Kemudian mereka berpisah karena Lay harus kembali ke rumah Seine. Ia memang sempat meminta izin sebentar untuk mengunjungi adik-adiknya. Gadis itu ingin semua berjalan sempurna, tanpa ada kecurigaan sedikit pun. Perannya adalah sebagai gadis muda polos yang selalu mengidolakan Seine.
"Ah, kau sudah kembali? Bagaimana keadaan adik-adikmu?" tanya Poxy begitu melihat gadis muda itu mendekati rumah mereka.
Seine pun memperhatikan Lay yang sudah duduk di samping Poxy. Gadis itu memilih mengambil daging yang masih tersedia dibanding menjawab pertanyaan temannya. Ia lapar dan tak ingin membahas apa pun tentang keluarga.
Sebenarnya Lay tahu jika Seine pun menunggu jawaban, tetapi untuk saat ini ia hanya ingin menjaga agar emosi tetap stabil. Sebentar saja, ia hanya butuh waktu agar tidak lepas kendali. Gadis itu akhirnya menghela napas pelan, menatap beberapa pasang mata yang juga menunggu jawaban.
"Aku sudah mengatakan jika mereka dapat menjaga diri masing-masing. Hanya Eve yang masih terpukul." Setelah mengucapkan hal itu, pandangan Lay menangkap ada sedikit reaksi dari Seine. "Namun, aku tidak tahu bagaimana Eve akan bertahan jika hal itu terjadi lagi," lanjutnya.
Bibir gadis itu tersenyum tipis, ia menjalankan peran dengan baik sebagai kakak yang khawatir terhadap adiknya. Semua percaya, bahkan Lay jelas melihat tubuh Seine kembali menegang karena ucapannya. Ini menarik. Serangan yang tepat pada sasaran.
Kini, Lay memiliki kartu lain untuk menjatuhkan pria beriris hitam kelam tersebut. Sebelumnya, gadis muda ini hanya bisa mempengaruhi para penduduk untuk menghindari Seine di pertempuran. Ia ingin agar pria itu sulit mencapai target karena tidak memiliki lawan yang mau berhadapan dengannya. Memang cara itu sedikit berhasil. Namun, pada akhirnya Seine selalu bisa memenuhi target lebih cepat dari yang lain.
Mungkin memang ia harus menggunakan Eve sebagai alat. Katakanlah ini cukup kejam, tetapi Lay belum mendapat cara lain. Hanya sementara, ia berjanji.

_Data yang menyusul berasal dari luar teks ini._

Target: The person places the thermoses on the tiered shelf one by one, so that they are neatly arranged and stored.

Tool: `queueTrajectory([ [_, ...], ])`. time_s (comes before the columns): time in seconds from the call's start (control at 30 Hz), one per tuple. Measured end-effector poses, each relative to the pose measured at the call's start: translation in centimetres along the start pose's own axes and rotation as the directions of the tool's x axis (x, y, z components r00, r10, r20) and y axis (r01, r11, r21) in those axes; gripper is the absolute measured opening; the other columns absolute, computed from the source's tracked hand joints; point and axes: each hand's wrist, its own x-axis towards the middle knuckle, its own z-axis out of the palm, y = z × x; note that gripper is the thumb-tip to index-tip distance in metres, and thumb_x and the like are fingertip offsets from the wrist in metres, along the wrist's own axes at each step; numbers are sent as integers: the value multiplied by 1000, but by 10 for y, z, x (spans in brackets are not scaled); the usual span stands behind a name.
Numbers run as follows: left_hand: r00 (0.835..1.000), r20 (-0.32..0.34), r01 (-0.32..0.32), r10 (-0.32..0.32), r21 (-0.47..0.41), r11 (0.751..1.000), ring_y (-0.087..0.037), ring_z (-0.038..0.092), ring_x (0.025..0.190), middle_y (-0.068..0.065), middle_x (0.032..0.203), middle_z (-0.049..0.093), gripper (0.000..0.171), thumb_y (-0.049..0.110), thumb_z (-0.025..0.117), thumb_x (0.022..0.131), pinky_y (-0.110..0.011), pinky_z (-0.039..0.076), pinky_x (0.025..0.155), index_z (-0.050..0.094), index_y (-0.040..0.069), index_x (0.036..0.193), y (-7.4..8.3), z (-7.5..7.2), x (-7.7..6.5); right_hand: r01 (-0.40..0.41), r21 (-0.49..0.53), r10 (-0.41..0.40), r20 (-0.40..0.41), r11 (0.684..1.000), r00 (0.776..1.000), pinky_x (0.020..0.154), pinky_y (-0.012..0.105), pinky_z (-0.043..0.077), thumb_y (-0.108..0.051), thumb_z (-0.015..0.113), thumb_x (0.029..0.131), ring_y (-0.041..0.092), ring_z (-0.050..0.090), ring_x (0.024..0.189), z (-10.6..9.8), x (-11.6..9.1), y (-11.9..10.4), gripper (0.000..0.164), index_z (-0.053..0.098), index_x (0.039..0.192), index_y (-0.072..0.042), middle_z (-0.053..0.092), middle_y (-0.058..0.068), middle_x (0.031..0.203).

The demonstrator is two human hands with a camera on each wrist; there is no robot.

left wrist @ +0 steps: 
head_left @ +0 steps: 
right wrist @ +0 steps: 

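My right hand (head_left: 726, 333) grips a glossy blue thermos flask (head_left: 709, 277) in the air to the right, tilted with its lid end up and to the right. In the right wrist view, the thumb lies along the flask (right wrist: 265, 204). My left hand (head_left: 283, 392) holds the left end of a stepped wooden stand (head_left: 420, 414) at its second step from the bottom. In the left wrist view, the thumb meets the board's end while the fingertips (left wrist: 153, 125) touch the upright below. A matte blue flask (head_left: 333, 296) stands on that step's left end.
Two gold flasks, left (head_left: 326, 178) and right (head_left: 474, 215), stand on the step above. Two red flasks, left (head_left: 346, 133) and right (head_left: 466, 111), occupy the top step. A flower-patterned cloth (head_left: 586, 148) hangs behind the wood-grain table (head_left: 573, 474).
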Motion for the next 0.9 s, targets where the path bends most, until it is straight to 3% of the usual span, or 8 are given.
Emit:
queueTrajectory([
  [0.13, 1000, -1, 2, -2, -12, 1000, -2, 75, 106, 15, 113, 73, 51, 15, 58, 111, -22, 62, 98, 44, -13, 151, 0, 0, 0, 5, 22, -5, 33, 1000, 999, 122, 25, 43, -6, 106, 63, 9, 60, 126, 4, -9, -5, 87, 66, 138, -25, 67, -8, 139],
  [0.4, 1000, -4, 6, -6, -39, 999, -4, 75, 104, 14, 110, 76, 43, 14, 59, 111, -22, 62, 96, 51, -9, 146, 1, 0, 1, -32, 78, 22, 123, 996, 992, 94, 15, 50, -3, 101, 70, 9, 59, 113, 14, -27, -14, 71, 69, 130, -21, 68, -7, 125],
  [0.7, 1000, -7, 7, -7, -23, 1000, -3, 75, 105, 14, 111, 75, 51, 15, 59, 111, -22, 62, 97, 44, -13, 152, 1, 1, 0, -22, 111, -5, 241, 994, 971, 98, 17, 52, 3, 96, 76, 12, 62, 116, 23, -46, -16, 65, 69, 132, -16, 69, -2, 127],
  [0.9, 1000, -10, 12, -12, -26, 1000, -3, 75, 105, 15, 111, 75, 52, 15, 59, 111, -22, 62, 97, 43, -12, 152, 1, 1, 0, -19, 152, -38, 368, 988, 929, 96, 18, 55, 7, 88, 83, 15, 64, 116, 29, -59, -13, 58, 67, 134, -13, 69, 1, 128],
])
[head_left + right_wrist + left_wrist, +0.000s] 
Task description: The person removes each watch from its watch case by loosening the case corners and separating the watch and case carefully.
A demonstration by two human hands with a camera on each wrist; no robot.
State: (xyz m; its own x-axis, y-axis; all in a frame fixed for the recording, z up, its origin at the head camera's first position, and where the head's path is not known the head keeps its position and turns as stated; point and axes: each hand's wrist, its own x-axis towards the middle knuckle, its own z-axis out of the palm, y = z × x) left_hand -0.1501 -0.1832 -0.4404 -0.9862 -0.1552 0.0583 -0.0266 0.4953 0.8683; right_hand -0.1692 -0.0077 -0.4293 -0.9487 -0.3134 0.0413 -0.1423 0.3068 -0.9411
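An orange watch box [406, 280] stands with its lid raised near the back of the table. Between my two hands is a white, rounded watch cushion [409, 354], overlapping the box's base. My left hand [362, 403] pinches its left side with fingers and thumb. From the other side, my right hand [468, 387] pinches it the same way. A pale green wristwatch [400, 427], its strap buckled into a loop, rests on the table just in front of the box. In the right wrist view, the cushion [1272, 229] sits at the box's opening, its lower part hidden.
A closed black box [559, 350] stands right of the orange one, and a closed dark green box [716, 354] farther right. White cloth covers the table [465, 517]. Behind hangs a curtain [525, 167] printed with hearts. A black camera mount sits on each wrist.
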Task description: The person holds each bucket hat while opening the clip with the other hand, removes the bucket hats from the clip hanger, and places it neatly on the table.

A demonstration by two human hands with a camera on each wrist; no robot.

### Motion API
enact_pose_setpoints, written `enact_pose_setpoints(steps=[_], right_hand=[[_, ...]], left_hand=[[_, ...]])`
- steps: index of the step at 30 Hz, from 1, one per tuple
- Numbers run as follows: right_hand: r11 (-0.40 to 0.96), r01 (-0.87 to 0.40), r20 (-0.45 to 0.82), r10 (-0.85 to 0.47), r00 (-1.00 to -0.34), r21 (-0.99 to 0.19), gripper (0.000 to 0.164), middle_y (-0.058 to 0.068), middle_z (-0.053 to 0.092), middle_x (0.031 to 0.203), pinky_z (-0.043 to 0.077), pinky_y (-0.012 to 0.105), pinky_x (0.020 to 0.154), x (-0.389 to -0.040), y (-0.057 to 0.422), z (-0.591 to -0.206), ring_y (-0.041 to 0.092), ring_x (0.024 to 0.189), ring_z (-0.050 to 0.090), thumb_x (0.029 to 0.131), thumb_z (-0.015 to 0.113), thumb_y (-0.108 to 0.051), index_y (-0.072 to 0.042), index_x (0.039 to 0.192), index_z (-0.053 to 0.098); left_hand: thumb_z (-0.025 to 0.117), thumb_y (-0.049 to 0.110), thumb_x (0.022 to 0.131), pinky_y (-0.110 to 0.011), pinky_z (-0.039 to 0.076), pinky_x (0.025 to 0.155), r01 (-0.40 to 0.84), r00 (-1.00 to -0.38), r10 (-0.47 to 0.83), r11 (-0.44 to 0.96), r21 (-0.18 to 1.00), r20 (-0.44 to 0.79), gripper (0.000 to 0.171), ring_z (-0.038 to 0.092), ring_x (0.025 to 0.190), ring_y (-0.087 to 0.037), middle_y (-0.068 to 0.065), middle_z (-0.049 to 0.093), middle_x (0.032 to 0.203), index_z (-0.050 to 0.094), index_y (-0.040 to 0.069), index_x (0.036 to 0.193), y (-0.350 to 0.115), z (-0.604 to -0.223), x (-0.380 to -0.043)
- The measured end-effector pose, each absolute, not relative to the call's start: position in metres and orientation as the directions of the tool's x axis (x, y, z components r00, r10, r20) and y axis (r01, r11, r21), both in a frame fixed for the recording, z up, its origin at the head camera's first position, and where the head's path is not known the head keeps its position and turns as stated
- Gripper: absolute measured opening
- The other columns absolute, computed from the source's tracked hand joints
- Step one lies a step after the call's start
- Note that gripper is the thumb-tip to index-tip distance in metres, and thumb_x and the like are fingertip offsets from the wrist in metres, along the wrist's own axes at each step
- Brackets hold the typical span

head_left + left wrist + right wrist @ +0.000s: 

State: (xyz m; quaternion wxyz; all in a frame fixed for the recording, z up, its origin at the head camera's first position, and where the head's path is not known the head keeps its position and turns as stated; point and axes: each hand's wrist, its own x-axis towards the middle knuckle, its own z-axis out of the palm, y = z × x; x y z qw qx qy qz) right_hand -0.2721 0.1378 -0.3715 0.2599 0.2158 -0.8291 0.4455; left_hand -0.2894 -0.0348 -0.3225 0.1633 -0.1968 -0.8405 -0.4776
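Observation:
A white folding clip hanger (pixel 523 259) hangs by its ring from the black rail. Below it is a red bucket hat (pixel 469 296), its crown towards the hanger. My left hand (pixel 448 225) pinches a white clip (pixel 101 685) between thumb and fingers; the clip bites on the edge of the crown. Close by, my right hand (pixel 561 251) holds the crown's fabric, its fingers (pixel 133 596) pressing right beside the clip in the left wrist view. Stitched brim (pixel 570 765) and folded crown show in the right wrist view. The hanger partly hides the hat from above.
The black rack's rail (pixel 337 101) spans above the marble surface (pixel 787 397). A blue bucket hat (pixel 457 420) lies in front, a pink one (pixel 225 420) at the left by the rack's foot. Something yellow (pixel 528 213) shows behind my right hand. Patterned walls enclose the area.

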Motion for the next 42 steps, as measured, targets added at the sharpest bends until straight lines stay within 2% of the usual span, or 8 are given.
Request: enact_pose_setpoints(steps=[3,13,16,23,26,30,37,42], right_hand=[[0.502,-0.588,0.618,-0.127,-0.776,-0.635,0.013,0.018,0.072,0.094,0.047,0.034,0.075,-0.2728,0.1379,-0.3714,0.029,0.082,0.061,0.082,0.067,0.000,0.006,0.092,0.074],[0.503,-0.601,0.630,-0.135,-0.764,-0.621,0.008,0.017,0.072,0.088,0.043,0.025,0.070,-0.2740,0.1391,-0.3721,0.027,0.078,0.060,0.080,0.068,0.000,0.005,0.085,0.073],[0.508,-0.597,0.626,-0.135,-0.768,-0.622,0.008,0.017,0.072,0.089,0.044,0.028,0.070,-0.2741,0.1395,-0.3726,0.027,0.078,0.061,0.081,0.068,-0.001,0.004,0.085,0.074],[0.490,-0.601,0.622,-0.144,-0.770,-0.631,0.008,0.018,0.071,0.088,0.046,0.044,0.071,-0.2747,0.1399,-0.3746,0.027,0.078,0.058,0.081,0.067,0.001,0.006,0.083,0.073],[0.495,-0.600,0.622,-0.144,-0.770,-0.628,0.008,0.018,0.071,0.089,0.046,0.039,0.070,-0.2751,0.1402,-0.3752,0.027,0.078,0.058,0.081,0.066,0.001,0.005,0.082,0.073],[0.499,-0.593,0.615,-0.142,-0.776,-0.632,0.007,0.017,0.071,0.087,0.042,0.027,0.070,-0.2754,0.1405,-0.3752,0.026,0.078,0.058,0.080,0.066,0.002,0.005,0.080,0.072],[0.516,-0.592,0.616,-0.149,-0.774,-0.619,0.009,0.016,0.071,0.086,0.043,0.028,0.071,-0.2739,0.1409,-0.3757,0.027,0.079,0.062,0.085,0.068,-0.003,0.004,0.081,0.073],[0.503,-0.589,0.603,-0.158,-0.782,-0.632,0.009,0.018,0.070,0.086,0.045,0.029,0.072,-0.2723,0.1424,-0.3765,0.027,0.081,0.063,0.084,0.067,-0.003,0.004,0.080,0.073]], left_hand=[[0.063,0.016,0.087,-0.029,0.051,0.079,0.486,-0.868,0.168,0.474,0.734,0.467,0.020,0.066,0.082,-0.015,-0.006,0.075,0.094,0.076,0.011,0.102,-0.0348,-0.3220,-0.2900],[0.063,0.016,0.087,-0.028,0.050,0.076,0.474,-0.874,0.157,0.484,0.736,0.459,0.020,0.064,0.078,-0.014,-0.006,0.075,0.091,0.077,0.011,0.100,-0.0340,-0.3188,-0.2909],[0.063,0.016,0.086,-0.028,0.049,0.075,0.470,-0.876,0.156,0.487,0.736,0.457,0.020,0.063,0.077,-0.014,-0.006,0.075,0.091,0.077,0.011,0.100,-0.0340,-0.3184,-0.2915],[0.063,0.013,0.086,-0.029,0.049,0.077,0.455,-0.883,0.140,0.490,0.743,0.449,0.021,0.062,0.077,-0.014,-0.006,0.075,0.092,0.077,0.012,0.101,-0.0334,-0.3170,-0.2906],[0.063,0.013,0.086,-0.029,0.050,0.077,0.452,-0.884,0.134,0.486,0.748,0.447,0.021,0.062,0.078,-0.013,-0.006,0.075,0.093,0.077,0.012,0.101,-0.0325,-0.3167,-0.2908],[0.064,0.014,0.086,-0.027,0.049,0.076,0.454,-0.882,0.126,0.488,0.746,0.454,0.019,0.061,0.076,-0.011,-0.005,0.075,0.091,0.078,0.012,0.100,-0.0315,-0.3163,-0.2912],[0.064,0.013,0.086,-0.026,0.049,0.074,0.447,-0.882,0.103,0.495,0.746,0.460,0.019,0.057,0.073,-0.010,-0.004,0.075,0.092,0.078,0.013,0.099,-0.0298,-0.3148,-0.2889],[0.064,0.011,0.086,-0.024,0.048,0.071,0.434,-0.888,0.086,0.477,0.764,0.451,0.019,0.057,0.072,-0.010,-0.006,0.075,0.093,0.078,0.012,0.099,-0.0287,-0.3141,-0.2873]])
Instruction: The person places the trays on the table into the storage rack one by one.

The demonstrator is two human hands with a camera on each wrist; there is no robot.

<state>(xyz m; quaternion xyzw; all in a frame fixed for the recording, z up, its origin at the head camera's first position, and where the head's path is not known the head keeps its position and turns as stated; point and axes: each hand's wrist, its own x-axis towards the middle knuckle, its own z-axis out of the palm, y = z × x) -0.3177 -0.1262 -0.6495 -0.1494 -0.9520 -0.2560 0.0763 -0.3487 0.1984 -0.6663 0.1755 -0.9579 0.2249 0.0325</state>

Pikirannya berkelana untuk merancang rencana yang lebih matang. Tiba-tiba hal yang ia katakan terjadi. Lay membayangkan Eve yang menangis dan meringkuk ketakutan. Tidak ada lagi sang ayah, siapa yang bisa melindunginya?
Tubuh gadis itu tak sanggup lagi berdiri. Lay benar-benar merasa lemah. Ia yang ingin memanfaatkan keadaan ini, tetapi tidak bisa bertahan. Gadis itu hanya menggeleng berulang kali. Bagaimana ini?
"Eve!" Lay berteriak dan menguatkan diri menuju rumah. Sayang, ia kembali terjatuh. Tanpa sadar air matanya mengalir deras.
Suasana yang awalnya sunyi, kini kembali riuh karena kepanikan dari para penduduk. Terlebih bagi mereka yang seharusnya bersantai menikmati hadiah dan kehangatan.
Saat kaki berubah menjadi seperti jelly, tak bisa digunakan untuk menghindari bencana ini. Mereka yang kuat pun bisa mati dengan mudah jika tidak memiliki keahlian lain.
Memang benar, tidak ada yang bisa menebak kondisi alam di Led Vatra. Putihnya salju akan kembali diselimuti oleh darah.